When it comes to data security, it is expected for compliance regulations to evolve and change constantly. Another thing to worry about is the various acronyms introduced for regulatory standards. But even if it becomes difficult to understand all the acronyms, it is essential to stay compliant with industry and government regulations because failure to do so has dire repercussions.
Data use compliance—what is it?
Data use compliance pertains to the regulations and standards that control how government organizations and companies ensure that data is safe, private, and secure from damage or breaches. Primarily, this compliance refers to consumer data but can also cover financial records, employee data, and others.
A company becomes compliant when it has established ways to transmit, store, and manage data by following the regulations according to the relevant standards and laws.

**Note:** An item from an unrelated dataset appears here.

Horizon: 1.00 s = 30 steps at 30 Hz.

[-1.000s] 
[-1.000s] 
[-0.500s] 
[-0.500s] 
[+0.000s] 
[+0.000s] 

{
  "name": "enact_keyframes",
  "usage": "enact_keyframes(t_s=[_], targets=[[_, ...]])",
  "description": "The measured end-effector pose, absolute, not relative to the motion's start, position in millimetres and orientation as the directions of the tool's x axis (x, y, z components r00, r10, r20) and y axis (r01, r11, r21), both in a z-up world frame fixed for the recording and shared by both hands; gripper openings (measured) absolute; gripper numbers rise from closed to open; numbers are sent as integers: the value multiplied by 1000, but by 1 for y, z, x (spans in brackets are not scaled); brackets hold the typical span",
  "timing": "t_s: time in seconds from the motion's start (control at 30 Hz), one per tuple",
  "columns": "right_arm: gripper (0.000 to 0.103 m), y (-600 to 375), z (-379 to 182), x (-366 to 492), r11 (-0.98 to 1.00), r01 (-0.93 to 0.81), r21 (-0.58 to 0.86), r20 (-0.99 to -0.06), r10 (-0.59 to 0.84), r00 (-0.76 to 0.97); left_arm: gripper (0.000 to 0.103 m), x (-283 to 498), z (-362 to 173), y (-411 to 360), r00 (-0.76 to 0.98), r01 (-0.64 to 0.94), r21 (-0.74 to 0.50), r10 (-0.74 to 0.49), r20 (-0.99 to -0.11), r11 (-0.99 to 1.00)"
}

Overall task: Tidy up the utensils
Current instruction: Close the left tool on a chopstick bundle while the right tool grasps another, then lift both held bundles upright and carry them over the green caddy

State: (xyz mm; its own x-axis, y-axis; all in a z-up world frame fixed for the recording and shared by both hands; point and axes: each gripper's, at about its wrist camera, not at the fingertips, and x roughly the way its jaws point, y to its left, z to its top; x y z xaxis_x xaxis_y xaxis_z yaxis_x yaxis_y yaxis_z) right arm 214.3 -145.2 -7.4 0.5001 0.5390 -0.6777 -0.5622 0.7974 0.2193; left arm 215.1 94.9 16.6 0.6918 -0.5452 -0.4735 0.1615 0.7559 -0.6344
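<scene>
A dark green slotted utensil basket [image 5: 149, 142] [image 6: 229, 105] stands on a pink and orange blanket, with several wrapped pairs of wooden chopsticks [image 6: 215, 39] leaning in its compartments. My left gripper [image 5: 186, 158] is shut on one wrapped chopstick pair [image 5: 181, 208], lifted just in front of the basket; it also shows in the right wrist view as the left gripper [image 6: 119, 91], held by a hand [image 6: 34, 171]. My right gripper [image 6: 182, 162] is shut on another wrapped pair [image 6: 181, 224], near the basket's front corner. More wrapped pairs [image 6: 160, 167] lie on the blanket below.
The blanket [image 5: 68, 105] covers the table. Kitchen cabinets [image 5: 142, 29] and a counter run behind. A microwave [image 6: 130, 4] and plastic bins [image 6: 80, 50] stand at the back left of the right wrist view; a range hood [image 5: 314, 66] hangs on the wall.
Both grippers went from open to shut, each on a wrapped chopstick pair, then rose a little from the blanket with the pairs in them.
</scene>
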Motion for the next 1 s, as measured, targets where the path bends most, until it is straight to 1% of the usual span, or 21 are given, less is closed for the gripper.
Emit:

Importance of compliance laws
Compliance laws are designed to protect businesses, employees, and consumers. The regulations are based on best practices in keeping data secure from leaks, destruction, theft, improper use, and breaches. Aside from following the laws, being compliant helps companies streamline their data management process to ensure the business remains profitable and effective. You can ensure that you stay compliant by using anecdotes ai compliance solution, a robust compliance management application.
Various compliance laws
Data use compliance involves following several regulatory compliance laws in the United States and other countries. The list you will find here is not exhaustive, but it will give you an idea of the most applicable and significant laws that will ensure you are compliant.
- The California Consumer Privacy Act applies to various organizations that earn about or more than $25 million or store around 50,000 individual data. It allows every California resident to see all their data a company in California or elsewhere has collected about them and all the third parties the particular company shared the consumer data with for various transactions. Its recent evolution is the CPRA or the California Privacy Rights Act.
- The Health Insurance Portability and Accountability Act (HIPAA) requires all healthcare providers to ensure that patients’ digital health information is kept secure, confidential, and available when transmitted or stored. Providers are also required to protect the patients’ records from improper use, security breaches, and threats.
- The Federal Information Security Management Act of 2002 applies to all federal agencies, their service providers, subcontractors, and other organizations that manage the IT systems of every federal agency.
- The General Data Protection Regulation of the European Union details the standards on how the personal data of all EU residents are processed by different organizations in the EU and other countries. In addition, the law covers the protection of personal data against destruction, damage, loss, processing, and unauthorized data collection.
There are several other compliance laws and frameworks, including:
- Sarbanes-Oxley Act of 2002 (SOX)
- Payment Card Industry Data Security Standard (PCI DSS)
- National Institute of Standards and Technology Special Publication 800-53 (NIST SP 800-53)
- NIST Cybersecurity Framework
- ISO 27000 Series
Data use compliance is critical if you want to protect your business, your consumers, and yourself. You can ensure compliance by identifying the type of data you store, developing a data compliance plan, doing regular data assessments, and using a tool that will automatically provide you with up-to-date compliance obligations.